The Johnson family’s lawyer, John Agius SC, told the NSW Coroner’s Court a private investigation had identified five gangs that preyed upon gay men around Sydney’s east coast beaches, including Blue Fish Point, and highlighted 50 people of interest as possible murderers.

Nevertheless, Glebe Coroner Michael Barnes stopped short of recommending a reopening of the case
NSW Police released a statement.
“While the Coroner has not made a recommendation for further investigation, we understand the frustration of Mr Johnson’s family, who have sought the answers to his death.
“The case will remain open and any new information provided to police relating to the circumstances of Mr Johnson’s death will be thoroughly investigated.”

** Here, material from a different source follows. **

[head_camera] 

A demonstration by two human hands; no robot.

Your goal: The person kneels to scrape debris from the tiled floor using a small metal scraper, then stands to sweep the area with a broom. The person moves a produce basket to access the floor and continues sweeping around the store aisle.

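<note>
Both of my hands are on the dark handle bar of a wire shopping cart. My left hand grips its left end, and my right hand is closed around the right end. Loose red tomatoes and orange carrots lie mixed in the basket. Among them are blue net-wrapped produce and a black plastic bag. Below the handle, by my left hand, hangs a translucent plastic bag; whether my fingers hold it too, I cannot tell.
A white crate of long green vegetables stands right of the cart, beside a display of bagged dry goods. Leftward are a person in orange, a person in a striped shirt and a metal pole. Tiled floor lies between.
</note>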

Scott’s brother Steve is still hopeful for a resolution, and urged the NSW Government and Police to launch ‘fresh eyes’ into investigating his brother’s death and other gay-hate crimes from the time period.
“I strongly believe Scott’s killers are out there today,” he stated after the Glebe Corner’s verdict was issued. “We may have heard from friends of the killers through the inquest. They should be encouraged to come forward. The inquest produced many leads that should still be pursued. These leads now clearly need to be urgently followed-up as part of an honest and thorough homicide investigation.

“It is a historic time in Australia for the LGBTQI community, for everyone … I’m hoping now that the coroner has focused the police’s attention on homicide they see this as a new beginning,” he said.
“Especially because of the progress that’s being made for equality in Australia, stepping up and solving this crime is a hero opportunity… an opportunity for the police to show they are now on the right side of history.”